How to solve the congruence $y^{31}\equiv 3 \mod{100}$ $\phi (100) = 40$
Hence:
$y^{31}\equiv y^{-9} \equiv 3\mod{100}$
$y^{9}\equiv 67 \mod{100}$
However I do not know where to go from here.
 A: Solve the easier equations $$x^{31}\equiv 3\ (\ mod\ 4\ )$$ 
and $$x^{31}\equiv 3\ (\ mod\ 25\ )$$
(Solutions $3$ and $22$) and use the chinese remainder theorem to solve
the system 
$x\equiv 3\ (\ mod \ 4\ )$
$x\equiv 22\ (\ mod\ 25\ )$
The final solution is $x\equiv 47\ (\ mod\ 100\ )$.
To find the solution modulo $25$ more quickly, note that $x^{31}\equiv 3\ (\ mod\ 5\ )$ gives $x\equiv 2\ (\ mod\ 5\ )$ , so you only have to check $2,7,12,17$ and $22$.
A: $y^9 = (y^3)^3$
so you need something that is a perfect cube.
we then look at the numbers 1 - 9 and cube them.  And only $3^3$ give 7 as a last digit.
$(10n+3)^3 = 1000+900n+270n+27 \equiv 70n + 27(\mod 100)\\
70n \equiv 40(\mod 100)\\
n = 2\\
y^3 \equiv 23 (\mod100)$
and now we go trough the same exercise again.
$y=(10n+7) \equiv 70n + 43(\mod100)\\
y = 47$
In hindsight $k^9 \equiv k (\mod10)$ may have saved some steps.

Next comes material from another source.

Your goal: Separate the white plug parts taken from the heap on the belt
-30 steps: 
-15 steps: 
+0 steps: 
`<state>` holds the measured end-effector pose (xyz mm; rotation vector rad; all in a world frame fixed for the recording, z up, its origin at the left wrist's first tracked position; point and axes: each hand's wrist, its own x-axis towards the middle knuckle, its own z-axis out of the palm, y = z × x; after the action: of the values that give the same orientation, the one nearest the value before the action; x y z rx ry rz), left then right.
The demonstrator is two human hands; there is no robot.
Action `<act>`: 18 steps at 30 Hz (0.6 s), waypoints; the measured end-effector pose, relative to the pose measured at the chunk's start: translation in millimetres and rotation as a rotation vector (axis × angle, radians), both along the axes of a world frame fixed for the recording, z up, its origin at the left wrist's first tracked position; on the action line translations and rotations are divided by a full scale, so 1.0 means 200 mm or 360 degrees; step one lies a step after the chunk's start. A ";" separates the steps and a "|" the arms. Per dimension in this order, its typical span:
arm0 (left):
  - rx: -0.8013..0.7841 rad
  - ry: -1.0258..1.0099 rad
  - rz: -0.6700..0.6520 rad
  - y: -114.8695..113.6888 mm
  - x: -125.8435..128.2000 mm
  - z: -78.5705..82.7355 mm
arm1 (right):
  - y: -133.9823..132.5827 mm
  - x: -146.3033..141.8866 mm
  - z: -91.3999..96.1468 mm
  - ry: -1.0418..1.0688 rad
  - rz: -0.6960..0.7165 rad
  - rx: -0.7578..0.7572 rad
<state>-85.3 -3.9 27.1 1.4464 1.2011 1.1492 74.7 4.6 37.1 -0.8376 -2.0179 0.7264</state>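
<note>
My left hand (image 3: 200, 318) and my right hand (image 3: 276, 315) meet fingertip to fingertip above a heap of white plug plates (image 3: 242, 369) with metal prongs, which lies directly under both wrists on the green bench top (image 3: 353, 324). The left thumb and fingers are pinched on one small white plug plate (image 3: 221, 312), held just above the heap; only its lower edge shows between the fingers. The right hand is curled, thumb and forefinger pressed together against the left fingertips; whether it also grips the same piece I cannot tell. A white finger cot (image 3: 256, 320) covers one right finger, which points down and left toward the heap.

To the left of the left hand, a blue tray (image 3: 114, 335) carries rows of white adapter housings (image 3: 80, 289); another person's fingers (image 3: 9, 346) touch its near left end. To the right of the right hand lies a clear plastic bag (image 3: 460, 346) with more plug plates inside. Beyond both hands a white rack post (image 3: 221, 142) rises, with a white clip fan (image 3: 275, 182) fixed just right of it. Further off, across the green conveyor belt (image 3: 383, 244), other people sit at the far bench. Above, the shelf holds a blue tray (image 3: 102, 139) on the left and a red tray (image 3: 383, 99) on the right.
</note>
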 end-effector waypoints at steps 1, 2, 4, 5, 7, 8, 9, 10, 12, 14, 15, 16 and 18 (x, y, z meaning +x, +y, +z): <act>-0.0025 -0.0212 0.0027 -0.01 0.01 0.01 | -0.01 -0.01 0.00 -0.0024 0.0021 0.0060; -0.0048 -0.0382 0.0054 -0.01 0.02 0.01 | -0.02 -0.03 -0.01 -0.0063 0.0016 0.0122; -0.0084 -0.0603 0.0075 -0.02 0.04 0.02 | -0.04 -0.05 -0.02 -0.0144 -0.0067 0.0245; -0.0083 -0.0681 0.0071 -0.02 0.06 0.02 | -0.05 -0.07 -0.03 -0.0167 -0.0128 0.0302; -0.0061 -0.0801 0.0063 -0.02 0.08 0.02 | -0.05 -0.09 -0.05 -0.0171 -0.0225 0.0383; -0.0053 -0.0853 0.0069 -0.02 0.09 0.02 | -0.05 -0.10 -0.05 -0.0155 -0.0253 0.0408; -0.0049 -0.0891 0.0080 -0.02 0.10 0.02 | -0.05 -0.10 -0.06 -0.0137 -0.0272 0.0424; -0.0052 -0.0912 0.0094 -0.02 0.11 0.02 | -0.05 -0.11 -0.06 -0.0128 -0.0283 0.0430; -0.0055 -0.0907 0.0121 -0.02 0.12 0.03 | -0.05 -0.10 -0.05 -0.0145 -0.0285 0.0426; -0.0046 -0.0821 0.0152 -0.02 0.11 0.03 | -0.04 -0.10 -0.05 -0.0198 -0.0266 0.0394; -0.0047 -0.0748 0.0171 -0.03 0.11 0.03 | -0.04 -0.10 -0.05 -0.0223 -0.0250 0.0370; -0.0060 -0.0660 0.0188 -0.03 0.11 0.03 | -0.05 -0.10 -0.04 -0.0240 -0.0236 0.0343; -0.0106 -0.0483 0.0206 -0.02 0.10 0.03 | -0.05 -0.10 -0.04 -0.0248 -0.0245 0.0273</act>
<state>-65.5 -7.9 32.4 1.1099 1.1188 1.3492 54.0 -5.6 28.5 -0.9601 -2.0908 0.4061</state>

A: Here is a very simple method. The congruence:   
(1) $y^{31}\equiv 3 \mod{100}$  
implies that:   
(2) $(y^{31})^{31} = y^{31.31} = y^{961} \equiv 3^{31} \equiv 47 \mod{100}$    
But $961$ gives remainder $1$ when divided by $\phi(100)=40$.  
So:  
(3) $y^{961} \equiv y^{960} . y \equiv 1 . y \equiv y \mod{100}$     
(since $40$ divides $960$)    
Now from (2) and (3) we get:  
(4) $y^{961} \equiv y \equiv 47 \mod{100}$  
which is the solution you were looking for.   

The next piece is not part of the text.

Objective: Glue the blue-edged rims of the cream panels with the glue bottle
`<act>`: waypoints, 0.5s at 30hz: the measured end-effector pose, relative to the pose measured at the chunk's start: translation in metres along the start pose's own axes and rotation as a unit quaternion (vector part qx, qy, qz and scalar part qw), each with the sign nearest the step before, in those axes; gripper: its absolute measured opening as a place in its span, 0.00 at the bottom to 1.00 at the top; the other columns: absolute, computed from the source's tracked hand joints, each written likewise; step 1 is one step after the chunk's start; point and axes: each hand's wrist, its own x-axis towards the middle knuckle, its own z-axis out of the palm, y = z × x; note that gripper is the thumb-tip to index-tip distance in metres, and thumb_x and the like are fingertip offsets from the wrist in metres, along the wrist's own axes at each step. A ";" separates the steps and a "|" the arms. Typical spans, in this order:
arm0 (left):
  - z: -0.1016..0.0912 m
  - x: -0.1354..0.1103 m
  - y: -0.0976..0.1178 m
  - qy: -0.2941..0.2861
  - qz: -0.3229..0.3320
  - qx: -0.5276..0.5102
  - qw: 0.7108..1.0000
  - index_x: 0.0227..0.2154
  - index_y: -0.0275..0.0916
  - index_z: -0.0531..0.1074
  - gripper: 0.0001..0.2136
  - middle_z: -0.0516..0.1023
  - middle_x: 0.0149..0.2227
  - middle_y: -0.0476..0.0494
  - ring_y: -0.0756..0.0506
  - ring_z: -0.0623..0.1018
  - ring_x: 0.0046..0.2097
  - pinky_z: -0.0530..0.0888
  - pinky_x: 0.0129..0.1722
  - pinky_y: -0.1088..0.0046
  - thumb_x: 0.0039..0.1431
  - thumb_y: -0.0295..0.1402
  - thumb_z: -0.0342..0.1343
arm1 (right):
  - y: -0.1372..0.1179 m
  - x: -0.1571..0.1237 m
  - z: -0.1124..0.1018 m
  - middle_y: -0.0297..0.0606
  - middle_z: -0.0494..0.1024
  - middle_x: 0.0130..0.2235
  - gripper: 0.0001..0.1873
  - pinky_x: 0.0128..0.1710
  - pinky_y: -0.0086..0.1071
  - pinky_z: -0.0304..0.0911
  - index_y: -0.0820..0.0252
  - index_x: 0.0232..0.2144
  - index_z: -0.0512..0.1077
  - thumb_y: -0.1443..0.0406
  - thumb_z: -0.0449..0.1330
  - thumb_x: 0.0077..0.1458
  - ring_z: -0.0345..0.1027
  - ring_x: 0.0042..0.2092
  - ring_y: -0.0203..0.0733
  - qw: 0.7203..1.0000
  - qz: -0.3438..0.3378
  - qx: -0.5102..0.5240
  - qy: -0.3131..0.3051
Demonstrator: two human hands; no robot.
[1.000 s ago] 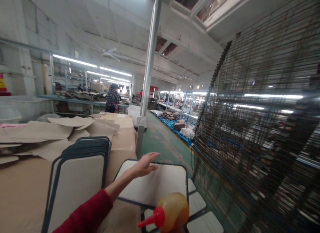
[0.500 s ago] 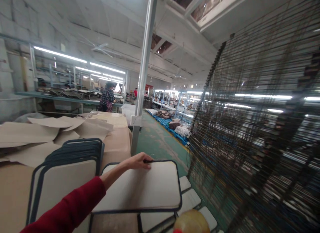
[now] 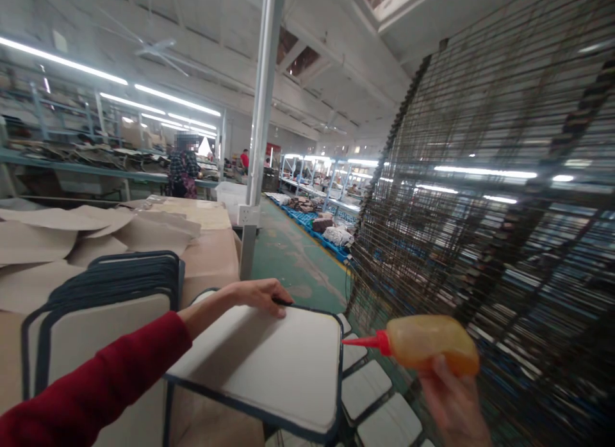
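Item: white panel [image 3: 283, 364], dark-edged, tilted before you; landmark for this entry.
Item: squeeze bottle [image 3: 432, 341], amber, red nozzle [image 3: 362, 341], at the panel's right edge; tip contact cannot be told. Your right hand [image 3: 454, 389]: fingers wrapped round it from below.
Item: your left hand [image 3: 262, 296], fingers curled narrowly over the panel's far edge, thumb on its face.
Handling, as judged: brace the panel with your left; hold the nozzle low along the border; squeeze lightly, evenly.
Left of panel: stack of edged panels [image 3: 110, 319].
Right of panel, lower: smaller pale panels [image 3: 368, 386].
Beyond panel, left: brown surface [image 3: 211, 271], loose sheets [image 3: 100, 235].
Beyond, right: wire racking [image 3: 480, 242].
Farther: metal post [image 3: 262, 114], green floor [image 3: 298, 261], co-worker [image 3: 182, 168].
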 end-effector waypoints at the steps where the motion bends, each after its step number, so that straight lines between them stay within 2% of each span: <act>1: 0.000 0.000 0.002 -0.003 0.001 -0.001 1.000 0.29 0.35 0.79 0.17 0.74 0.27 0.50 0.48 0.67 0.30 0.65 0.31 0.76 0.48 0.46 0.67 | -0.003 -0.001 0.001 0.34 0.81 0.29 0.43 0.31 0.29 0.73 0.52 0.41 0.78 0.62 0.80 0.12 0.74 0.28 0.40 1.000 0.015 -0.006 0.001; 6: -0.001 -0.002 0.006 -0.018 0.009 -0.022 1.000 0.29 0.35 0.80 0.17 0.75 0.28 0.49 0.47 0.69 0.32 0.67 0.34 0.75 0.47 0.46 0.68 | -0.001 -0.002 -0.003 0.35 0.82 0.32 0.49 0.31 0.29 0.73 0.51 0.46 0.77 0.64 0.80 0.11 0.74 0.28 0.40 0.999 0.026 -0.016 -0.019; 9: -0.002 -0.004 0.007 -0.019 0.009 -0.034 0.999 0.30 0.35 0.80 0.18 0.76 0.28 0.49 0.47 0.70 0.32 0.68 0.34 0.76 0.48 0.47 0.68 | 0.004 -0.001 -0.008 0.33 0.82 0.33 0.49 0.30 0.28 0.72 0.51 0.45 0.77 0.62 0.80 0.10 0.74 0.28 0.39 0.999 0.038 -0.005 0.007; 11: -0.002 -0.006 0.009 -0.017 0.006 -0.039 0.999 0.31 0.35 0.81 0.18 0.77 0.28 0.48 0.47 0.71 0.32 0.68 0.34 0.76 0.47 0.48 0.69 | 0.006 -0.001 -0.009 0.33 0.82 0.31 0.48 0.29 0.29 0.72 0.52 0.43 0.78 0.62 0.81 0.08 0.74 0.29 0.41 0.998 0.052 -0.002 0.025; 15: -0.001 -0.009 0.013 -0.016 -0.008 -0.059 0.998 0.32 0.36 0.82 0.19 0.79 0.29 0.47 0.45 0.74 0.32 0.70 0.35 0.74 0.46 0.48 0.70 | 0.009 -0.001 -0.013 0.35 0.82 0.31 0.39 0.31 0.34 0.74 0.53 0.35 0.79 0.59 0.81 0.10 0.75 0.30 0.44 0.999 0.046 -0.018 -0.001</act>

How did I know to raise $y^{31}$ to the power of $31$ as I did in (2)?
Well, I first looked for a natural number $k$ such that: $31.k = 40.t+1$ for some natural $t$. The smallest such $k$ happens to be $k=31$ (but it's just a coincidence that this $k$ is also $31$ just like the power in the original congruence).   

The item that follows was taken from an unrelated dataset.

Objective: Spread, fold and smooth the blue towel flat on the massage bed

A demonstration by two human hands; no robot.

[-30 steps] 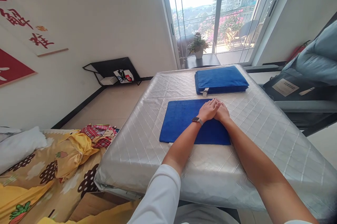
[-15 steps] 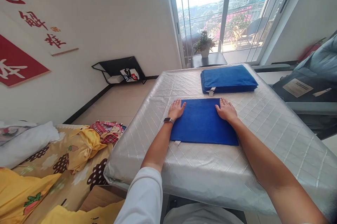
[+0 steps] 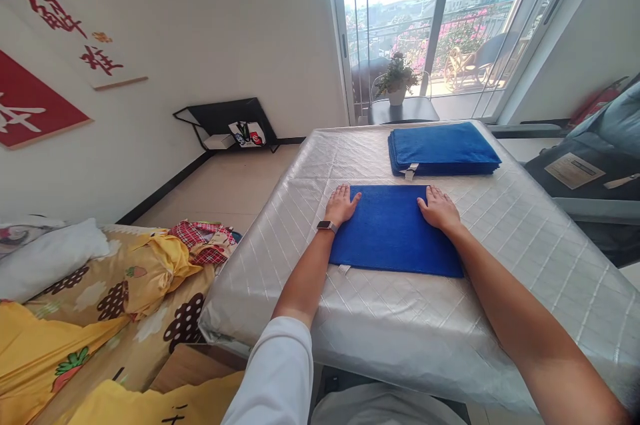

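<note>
the head camera looks forward and down over the nearby silver cover [image 3: 295, 225].

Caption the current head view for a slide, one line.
Left hand and right hand rest at opposite edges of a flat blue cloth on a silver quilted cover, blue stack behind.

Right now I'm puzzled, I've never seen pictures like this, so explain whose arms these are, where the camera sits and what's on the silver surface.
No machine here: these are a person's bare arms, seen from a camera worn on their head, looking forward and down. On the silver cover lie a flat blue cloth and, farther off, a blue stack. The left hand and right hand rest open at the cloth's far corners, gripping nothing.
</note>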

A: This is a kind of tedious solution:
$$x^{31}\equiv 3\pmod{100}\iff \begin{cases}x^{31}\equiv 3\pmod{25}\\ x^{31}\equiv 3\pmod{4}\end{cases}$$
$$\iff \begin{cases}x^{31}\equiv 3\pmod{25}\\ x\equiv 3\pmod{4}\end{cases}$$
Clearly $\gcd(x,25)=1$, so by Euler's theorem:
$$\iff \begin{cases}x^{11}\equiv 3\pmod{25}\\ x\equiv 3\pmod{4}\end{cases}$$
$2$ is a primitive root mod $5^2$, because $\gcd(2,25)=1$ and $\phi(25)=20=2^2\cdot 5$ and 
$2^{\frac{20}{2}}\equiv 2^{10}\equiv 1024\equiv -1\not\equiv 1\pmod{25}$
and $2^{\frac{20}{5}}\equiv 2^{4}\equiv 16\not\equiv 1\pmod{25}$.
Let $x\equiv 2^k\pmod{25}$ for some $k\in\mathbb Z^+$.
$$2^{11k}\equiv 3\equiv 2^7\pmod{25}\iff 11k\equiv 7\equiv -33\pmod{20}$$
$$\stackrel{:11}\iff k\equiv -3\equiv 17\pmod{20}$$
Therefore $x\equiv 2^{17}\equiv 2^{10}2^{7}\equiv (1024)(128)\equiv (-1)(3)\equiv -3\equiv 22\pmod{25}$,
so by Chinese Remainder Theorem $x\equiv 47\pmod{100}$.